• _Exercise_
Please retype the data in full and exactly; the pictures are not part of the copy.

• _Dataset content_
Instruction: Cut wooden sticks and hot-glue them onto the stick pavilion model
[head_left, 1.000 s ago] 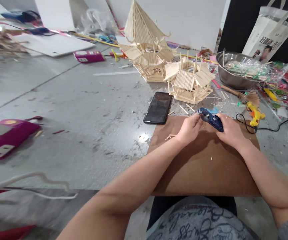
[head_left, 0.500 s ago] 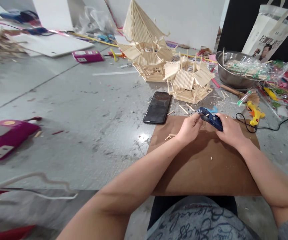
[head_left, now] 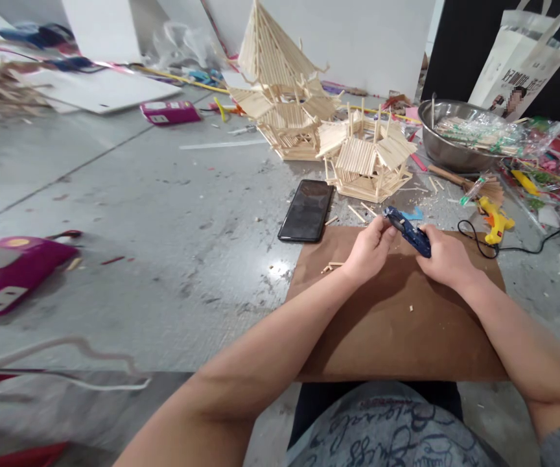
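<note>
My right hand (head_left: pixel 448 254) is closed around the lower end of a dark blue hand tool (head_left: pixel 413 237), which looks like a cutter and slants up to the left. At its upper end my left hand (head_left: pixel 370 246) has its fingers pinched together; what they hold is hidden. Below both hands lies a brown board (head_left: pixel 387 337). Short wooden sticks (head_left: pixel 332 266) rest on it near my left wrist, and a tiny pale offcut (head_left: pixel 411 308) is farther right. Beyond my hands stands a low stick-built pavilion (head_left: pixel 365 159), with a taller stick-built tower (head_left: pixel 284 84) behind it.
A black phone (head_left: pixel 306 211) lies left of the board. To the right are a yellow glue gun (head_left: pixel 495 220) with a black cord and a steel bowl (head_left: pixel 448 146) of bagged sticks. Purple power strips (head_left: pixel 22 272) sit at the left. A white bag (head_left: pixel 518 65) stands at the back right.
The tool has tilted and shifted very slightly left in my right hand. My left fingers have moved a little at its upper end. Everything else stays put.
</note>
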Tool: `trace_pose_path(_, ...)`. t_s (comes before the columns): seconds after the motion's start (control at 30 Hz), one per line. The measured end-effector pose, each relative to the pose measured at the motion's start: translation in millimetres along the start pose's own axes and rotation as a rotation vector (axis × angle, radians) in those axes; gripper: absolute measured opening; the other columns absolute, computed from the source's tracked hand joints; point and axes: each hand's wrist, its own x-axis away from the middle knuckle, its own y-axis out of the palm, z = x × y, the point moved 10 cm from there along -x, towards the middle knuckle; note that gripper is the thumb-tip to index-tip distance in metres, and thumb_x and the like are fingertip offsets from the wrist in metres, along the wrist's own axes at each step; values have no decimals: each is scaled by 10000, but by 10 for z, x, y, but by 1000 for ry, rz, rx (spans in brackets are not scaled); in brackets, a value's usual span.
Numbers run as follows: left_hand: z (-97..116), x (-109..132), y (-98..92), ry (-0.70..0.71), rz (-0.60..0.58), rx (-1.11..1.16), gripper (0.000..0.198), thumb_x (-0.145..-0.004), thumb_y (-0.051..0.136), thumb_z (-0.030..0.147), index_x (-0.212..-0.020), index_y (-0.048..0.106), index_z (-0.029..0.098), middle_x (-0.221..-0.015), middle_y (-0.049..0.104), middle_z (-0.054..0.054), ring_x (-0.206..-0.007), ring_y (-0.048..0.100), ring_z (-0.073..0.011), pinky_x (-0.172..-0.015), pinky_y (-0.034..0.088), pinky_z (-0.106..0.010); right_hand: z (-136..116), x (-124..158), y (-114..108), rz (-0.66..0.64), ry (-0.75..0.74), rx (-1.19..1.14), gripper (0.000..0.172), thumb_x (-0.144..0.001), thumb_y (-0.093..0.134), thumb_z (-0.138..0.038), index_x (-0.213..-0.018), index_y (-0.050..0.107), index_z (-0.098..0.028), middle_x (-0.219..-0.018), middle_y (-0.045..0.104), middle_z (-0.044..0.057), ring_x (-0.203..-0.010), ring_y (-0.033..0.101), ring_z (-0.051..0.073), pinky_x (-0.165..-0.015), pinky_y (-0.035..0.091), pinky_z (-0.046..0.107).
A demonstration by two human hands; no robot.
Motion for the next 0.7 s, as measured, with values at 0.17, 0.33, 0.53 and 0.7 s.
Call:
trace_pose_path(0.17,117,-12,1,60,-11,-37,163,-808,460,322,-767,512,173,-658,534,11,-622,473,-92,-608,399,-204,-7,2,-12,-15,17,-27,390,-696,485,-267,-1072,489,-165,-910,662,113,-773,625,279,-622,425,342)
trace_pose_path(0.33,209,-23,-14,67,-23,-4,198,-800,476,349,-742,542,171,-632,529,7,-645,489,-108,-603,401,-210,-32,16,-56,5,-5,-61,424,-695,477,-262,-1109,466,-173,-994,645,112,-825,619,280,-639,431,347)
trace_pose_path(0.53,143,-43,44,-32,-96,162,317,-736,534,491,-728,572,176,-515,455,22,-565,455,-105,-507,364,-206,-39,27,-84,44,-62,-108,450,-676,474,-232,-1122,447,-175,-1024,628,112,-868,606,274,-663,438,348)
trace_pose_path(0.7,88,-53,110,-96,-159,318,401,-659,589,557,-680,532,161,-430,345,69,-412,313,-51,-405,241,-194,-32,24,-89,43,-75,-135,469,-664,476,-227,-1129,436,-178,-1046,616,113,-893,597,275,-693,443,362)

• _Written response_
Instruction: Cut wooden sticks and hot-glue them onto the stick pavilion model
[head_left, 1.000 s ago] 
[head_left, 0.500 s ago] 
[head_left, now] 
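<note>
My right hand (head_left: pixel 448 254) is closed around the lower end of a dark blue hand tool (head_left: pixel 413 237), which looks like a cutter and slants up to the left. At its upper end my left hand (head_left: pixel 370 246) has its fingers pinched together; what they hold is hidden. Below both hands lies a brown board (head_left: pixel 387 337). Short wooden sticks (head_left: pixel 332 266) rest on it near my left wrist, and a tiny pale offcut (head_left: pixel 411 308) is farther right. Beyond my hands stands a low stick-built pavilion (head_left: pixel 365 159), with a taller stick-built tower (head_left: pixel 284 84) behind it.
A black phone (head_left: pixel 306 211) lies left of the board. To the right are a yellow glue gun (head_left: pixel 495 220) with a black cord and a steel bowl (head_left: pixel 448 146) of bagged sticks. Purple power strips (head_left: pixel 22 272) sit at the left. A white bag (head_left: pixel 518 65) stands at the back right.
The tool has tilted and shifted very slightly left in my right hand. My left fingers have moved a little at its upper end. Everything else stays put.
</note>
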Tool: `trace_pose_path(_, ...)`. t_s (comes before the columns): seconds after the motion's start (control at 30 Hz), one per line. The measured end-effector pose, each relative to the pose measured at the motion's start: translation in millimetres along the start pose's own axes and rotation as a rotation vector (axis × angle, radians) in those axes; gripper: absolute measured opening; the other columns absolute, computed from the source's tracked hand joints; point and axes: each hand's wrist, its own x-axis away from the middle knuckle, its own y-axis out of the palm, z = x × y, the point moved 10 cm from there along -x, towards the middle knuckle; note that gripper is the thumb-tip to index-tip distance in metres, and thumb_x and the like are fingertip offsets from the wrist in metres, along the wrist's own axes at each step; values have no decimals: each is scaled by 10000, but by 10 for z, x, y, but by 1000 for ry, rz, rx (spans in brackets are not scaled); in brackets, a value's usual span.
Numbers run as follows: left_hand: z (-97..116), x (-109..132), y (-98..92), ry (-0.70..0.71), rz (-0.60..0.58), rx (-1.11..1.16), gripper (0.000..0.198), thumb_x (-0.145..-0.004), thumb_y (-0.051..0.136), thumb_z (-0.030..0.147), index_x (-0.212..-0.020), index_y (-0.048..0.106), index_z (-0.029..0.098), middle_x (-0.221..-0.015), middle_y (-0.049..0.104), middle_z (-0.054..0.054), ring_x (-0.206..-0.007), ring_y (-0.048..0.100), ring_z (-0.073..0.011), pinky_x (-0.172..-0.015), pinky_y (-0.034..0.088), pinky_z (-0.106..0.010); right_hand: z (-136..116), x (-124..158), y (-114..108), rz (-0.66..0.64), ry (-0.75..0.74), rx (-1.19..1.14), gripper (0.000..0.172), thumb_x (-0.144..0.001), thumb_y (-0.093..0.134), thumb_z (-0.138..0.038), index_x (-0.213..-0.018), index_y (-0.050..0.107), index_z (-0.098..0.028), middle_x (-0.219..-0.018), middle_y (-0.045..0.104), middle_z (-0.044..0.057), ring_x (-0.203..-0.010), ring_y (-0.033..0.101), ring_z (-0.051..0.073), pinky_x (-0.165..-0.015), pinky_y (-0.035..0.091), pinky_z (-0.046..0.107).
A demonstration by two human hands; no robot.
Motion for the next 0.7 s, as measured, with values at 0.17, 0.33, 0.53 and 0.7 s.
Call:
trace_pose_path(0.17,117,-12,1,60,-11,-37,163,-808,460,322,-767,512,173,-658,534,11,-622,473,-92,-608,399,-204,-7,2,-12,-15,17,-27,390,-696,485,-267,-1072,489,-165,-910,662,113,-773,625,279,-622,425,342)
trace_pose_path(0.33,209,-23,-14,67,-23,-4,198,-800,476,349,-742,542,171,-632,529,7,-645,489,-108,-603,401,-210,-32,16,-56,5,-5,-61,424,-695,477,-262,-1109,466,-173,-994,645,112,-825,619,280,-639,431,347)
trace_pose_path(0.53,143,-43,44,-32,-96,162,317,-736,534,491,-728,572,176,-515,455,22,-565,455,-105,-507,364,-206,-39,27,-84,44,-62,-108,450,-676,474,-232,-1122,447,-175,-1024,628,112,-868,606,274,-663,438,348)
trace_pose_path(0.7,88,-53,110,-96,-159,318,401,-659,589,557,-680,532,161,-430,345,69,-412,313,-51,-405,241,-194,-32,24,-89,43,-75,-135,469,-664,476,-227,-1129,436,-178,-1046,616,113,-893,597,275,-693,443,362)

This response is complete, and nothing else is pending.